**What you should do:**
Check each line of the data for "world" and select those that have it.

--- Records provided Enclosed Below ---

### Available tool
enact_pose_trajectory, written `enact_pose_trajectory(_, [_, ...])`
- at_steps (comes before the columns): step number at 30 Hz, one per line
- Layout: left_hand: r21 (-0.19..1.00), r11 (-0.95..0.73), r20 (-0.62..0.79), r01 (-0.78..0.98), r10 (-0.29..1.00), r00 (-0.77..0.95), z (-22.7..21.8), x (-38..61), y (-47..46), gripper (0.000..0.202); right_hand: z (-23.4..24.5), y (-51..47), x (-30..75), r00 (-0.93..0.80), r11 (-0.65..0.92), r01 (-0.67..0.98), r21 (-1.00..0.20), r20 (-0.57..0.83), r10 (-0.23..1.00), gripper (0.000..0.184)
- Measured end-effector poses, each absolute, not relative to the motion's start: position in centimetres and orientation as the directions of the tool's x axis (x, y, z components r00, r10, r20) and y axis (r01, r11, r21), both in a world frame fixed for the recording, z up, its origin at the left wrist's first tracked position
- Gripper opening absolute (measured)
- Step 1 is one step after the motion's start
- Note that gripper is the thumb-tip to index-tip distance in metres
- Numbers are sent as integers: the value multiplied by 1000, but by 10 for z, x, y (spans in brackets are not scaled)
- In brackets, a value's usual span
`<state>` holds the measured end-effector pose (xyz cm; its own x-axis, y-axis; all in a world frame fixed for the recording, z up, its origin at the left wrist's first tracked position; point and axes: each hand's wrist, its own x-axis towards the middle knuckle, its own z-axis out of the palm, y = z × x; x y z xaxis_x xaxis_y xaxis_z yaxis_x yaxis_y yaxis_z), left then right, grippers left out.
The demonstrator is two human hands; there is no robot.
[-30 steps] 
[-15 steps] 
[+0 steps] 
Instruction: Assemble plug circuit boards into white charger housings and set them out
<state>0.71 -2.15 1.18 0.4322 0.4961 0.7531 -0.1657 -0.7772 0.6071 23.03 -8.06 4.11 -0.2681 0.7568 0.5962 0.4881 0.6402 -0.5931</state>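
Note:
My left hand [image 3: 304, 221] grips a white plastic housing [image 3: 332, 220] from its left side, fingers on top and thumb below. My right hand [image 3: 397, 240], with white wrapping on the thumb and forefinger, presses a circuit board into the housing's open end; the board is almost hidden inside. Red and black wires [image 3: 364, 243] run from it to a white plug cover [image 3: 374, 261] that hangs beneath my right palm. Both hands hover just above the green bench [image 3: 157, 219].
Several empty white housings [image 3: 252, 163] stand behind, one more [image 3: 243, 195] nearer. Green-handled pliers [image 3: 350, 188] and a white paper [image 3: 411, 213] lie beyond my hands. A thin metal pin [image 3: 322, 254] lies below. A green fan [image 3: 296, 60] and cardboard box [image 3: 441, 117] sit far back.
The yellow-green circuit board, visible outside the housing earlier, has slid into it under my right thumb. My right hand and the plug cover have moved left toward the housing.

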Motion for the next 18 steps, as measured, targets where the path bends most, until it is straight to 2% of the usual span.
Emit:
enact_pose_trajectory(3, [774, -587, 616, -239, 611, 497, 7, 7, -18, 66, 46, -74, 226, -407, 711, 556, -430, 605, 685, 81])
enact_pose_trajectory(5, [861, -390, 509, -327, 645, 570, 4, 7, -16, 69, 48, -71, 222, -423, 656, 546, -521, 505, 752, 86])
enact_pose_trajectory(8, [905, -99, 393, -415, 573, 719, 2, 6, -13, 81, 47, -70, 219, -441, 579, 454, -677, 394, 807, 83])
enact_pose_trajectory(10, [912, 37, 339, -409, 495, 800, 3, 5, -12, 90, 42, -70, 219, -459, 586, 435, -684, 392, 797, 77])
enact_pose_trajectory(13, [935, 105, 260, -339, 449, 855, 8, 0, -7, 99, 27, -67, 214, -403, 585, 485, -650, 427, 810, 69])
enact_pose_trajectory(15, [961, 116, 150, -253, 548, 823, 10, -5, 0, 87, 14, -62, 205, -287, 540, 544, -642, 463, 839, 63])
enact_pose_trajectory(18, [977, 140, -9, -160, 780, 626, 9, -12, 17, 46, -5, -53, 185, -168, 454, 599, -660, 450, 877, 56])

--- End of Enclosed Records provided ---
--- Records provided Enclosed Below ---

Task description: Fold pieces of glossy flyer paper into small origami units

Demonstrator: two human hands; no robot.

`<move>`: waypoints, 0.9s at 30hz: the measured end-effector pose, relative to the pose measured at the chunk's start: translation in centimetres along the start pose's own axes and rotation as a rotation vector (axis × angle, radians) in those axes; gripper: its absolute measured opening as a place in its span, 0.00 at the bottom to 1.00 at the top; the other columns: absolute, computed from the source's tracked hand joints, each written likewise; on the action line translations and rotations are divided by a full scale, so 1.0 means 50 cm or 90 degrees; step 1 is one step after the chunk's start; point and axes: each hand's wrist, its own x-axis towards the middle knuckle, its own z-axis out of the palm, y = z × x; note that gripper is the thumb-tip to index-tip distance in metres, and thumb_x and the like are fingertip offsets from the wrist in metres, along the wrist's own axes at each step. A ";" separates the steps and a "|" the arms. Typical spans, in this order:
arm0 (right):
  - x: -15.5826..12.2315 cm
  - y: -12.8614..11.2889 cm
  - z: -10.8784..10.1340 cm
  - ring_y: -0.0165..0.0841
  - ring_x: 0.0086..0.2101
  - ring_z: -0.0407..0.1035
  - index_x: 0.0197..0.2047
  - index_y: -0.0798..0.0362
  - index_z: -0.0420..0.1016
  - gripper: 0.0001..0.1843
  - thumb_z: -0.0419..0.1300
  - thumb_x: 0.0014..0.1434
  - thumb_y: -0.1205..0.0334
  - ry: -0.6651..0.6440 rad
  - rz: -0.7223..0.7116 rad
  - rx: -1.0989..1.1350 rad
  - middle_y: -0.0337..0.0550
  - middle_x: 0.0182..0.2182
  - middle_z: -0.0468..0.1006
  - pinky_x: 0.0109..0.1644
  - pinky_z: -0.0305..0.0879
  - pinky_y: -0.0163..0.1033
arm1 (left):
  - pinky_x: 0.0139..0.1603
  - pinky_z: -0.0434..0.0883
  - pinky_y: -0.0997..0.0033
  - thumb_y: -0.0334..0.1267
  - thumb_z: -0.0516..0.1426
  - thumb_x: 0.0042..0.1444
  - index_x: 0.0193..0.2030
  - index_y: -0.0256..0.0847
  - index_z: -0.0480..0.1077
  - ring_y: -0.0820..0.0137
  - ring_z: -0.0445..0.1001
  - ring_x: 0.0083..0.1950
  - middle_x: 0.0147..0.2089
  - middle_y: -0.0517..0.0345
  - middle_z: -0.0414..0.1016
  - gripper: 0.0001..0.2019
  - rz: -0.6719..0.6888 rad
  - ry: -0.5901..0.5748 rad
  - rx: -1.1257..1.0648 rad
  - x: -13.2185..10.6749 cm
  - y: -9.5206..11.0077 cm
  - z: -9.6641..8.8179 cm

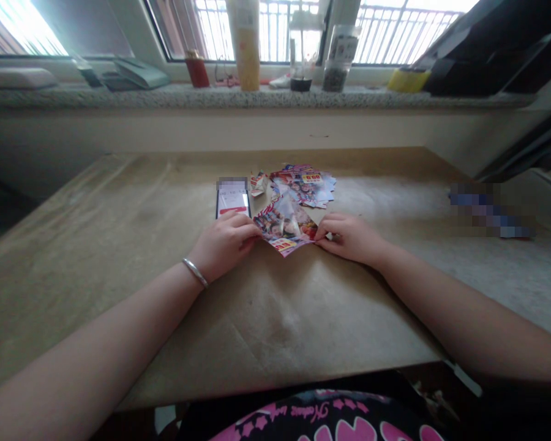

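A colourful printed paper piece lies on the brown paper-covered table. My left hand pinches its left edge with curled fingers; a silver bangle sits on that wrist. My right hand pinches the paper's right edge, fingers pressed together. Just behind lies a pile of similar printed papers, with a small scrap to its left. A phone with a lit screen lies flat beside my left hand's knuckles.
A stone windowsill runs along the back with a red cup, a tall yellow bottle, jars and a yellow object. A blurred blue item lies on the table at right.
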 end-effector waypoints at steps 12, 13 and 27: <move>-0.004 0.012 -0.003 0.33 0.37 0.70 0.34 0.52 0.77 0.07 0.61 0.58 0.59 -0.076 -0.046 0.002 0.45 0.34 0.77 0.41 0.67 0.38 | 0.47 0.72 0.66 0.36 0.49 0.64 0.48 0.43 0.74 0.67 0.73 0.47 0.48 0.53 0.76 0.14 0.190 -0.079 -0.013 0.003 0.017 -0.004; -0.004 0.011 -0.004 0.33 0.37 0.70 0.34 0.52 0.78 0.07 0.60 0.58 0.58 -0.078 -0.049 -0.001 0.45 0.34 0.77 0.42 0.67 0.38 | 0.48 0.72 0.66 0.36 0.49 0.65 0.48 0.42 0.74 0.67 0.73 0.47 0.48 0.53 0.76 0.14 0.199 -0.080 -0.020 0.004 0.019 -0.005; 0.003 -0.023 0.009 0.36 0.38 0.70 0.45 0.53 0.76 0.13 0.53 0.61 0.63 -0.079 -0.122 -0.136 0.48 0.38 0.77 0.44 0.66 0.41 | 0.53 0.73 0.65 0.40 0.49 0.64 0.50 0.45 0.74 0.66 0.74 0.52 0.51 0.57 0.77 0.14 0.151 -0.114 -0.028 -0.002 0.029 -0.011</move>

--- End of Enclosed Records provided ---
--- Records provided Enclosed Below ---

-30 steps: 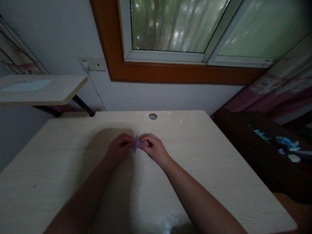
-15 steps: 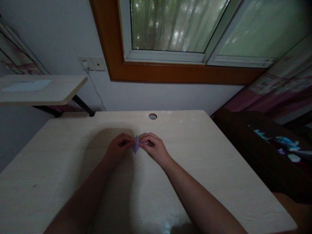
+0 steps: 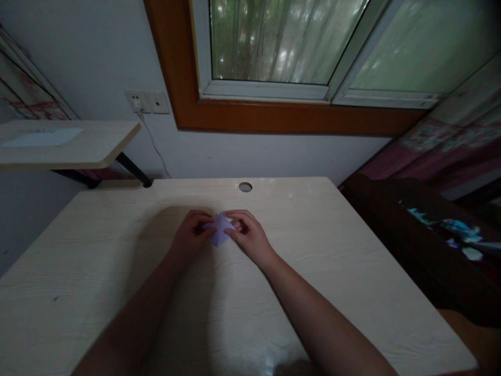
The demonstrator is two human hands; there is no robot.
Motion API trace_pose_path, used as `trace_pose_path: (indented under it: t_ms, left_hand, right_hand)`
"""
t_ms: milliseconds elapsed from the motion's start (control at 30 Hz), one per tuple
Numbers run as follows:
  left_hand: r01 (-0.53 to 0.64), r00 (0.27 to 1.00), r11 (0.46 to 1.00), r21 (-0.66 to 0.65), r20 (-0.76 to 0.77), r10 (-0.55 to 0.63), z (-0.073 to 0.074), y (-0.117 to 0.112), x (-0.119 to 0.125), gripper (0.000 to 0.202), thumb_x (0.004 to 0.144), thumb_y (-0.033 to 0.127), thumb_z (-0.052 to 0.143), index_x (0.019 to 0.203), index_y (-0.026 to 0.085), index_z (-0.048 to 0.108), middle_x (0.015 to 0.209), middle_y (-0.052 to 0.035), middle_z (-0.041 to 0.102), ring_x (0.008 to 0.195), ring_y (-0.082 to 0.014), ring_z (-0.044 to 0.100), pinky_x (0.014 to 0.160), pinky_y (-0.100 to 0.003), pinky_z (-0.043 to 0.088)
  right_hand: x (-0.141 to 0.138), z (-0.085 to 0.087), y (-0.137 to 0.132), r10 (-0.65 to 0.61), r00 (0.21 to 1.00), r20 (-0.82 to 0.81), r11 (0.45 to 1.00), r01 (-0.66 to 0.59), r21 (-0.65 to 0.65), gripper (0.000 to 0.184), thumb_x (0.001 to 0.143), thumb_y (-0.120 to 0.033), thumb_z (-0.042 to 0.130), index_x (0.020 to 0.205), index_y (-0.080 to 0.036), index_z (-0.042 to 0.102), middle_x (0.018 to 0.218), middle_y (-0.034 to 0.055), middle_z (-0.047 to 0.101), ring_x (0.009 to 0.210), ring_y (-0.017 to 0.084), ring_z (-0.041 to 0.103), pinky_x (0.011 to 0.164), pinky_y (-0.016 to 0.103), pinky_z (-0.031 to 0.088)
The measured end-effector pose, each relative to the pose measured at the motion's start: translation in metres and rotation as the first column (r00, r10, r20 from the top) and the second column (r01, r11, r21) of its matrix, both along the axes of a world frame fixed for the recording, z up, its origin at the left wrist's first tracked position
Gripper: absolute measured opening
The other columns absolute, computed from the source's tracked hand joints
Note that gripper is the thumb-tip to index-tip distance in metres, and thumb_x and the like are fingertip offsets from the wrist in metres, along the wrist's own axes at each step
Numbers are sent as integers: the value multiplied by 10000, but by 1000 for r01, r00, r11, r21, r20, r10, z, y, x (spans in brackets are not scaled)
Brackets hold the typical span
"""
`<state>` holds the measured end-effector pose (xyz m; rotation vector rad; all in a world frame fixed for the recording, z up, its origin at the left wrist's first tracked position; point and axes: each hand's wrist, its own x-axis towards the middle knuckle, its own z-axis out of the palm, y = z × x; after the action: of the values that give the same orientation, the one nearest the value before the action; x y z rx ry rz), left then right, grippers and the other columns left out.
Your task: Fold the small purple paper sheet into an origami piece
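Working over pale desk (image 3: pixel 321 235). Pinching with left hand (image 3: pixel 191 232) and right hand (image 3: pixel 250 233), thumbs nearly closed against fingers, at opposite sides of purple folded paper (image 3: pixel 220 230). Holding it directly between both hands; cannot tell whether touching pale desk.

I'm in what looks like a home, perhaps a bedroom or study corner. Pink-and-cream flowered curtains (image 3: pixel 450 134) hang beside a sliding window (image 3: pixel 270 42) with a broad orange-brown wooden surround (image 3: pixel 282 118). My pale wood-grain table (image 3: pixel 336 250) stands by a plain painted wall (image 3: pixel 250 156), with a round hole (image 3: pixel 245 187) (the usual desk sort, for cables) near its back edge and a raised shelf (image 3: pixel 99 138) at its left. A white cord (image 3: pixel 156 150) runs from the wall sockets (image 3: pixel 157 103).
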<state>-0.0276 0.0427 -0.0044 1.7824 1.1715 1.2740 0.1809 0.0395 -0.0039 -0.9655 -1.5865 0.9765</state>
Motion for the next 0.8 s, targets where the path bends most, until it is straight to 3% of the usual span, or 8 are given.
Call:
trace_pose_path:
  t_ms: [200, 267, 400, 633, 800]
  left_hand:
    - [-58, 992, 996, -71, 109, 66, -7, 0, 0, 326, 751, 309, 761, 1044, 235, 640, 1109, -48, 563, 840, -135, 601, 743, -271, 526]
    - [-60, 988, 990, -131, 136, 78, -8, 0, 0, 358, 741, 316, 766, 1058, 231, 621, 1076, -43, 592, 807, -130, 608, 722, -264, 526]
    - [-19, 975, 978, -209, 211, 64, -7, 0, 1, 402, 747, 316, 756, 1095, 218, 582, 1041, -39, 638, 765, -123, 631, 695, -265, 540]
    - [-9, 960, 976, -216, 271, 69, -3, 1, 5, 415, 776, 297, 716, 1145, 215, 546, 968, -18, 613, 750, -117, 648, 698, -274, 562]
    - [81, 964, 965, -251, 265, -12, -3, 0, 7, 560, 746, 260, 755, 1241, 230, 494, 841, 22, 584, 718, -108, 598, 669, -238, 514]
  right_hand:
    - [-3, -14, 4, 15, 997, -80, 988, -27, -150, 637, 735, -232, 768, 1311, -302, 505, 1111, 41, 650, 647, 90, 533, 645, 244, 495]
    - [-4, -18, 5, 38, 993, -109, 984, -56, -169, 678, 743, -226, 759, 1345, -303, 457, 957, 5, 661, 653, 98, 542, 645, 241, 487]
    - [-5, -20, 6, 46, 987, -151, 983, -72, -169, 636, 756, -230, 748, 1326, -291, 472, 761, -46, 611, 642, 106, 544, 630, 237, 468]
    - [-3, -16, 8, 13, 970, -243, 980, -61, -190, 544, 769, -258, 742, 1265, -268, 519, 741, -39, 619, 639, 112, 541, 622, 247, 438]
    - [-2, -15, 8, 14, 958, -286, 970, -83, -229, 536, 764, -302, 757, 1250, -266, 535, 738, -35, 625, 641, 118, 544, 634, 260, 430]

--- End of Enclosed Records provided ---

**Answer section:**
- Measured end-effector poses, each absolute, not relative to the motion's start: position in centimetres and orientation as the directions of the tool's x axis (x, y, z components r00, r10, r20) and y axis (r01, r11, r21), both in a world frame fixed for the recording, z up, its origin at the left wrist's first tracked position
`<state>` holds the measured end-effector pose (xyz cm; its own x-axis, y-axis; all in a world frame fixed for the recording, z up, its origin at the left wrist's first tracked position; point and axes: each hand's wrist, its own x-axis towards the middle knuckle, its own z-axis out of the palm, y = z × x; x y z xaxis_x xaxis_y xaxis_z yaxis_x yaxis_y yaxis_z), left then right, grippers left out.
The measured end-effector pose, each relative to the pose measured at the motion's start: translation in metres and rotation as the first column (r00, r10, r20 from the top) and the second column (r01, r11, r21) of its matrix, both along the axes of a world frame fixed for the recording, z up, its origin at the left wrist's first tracked position
`<state>` holds the measured end-effector pose (xyz m; rotation vector rad; all in a world frame fixed for the recording, z up, its origin at the left wrist's first tracked position; point and axes: each hand's wrist, its own x-axis towards the middle knuckle, its own z-axis out of the palm, y = z × x; after the action: of the values that give the same orientation, the one nearest the value before the action; x y z rx ry rz), left then right, grippers and the other columns left out.

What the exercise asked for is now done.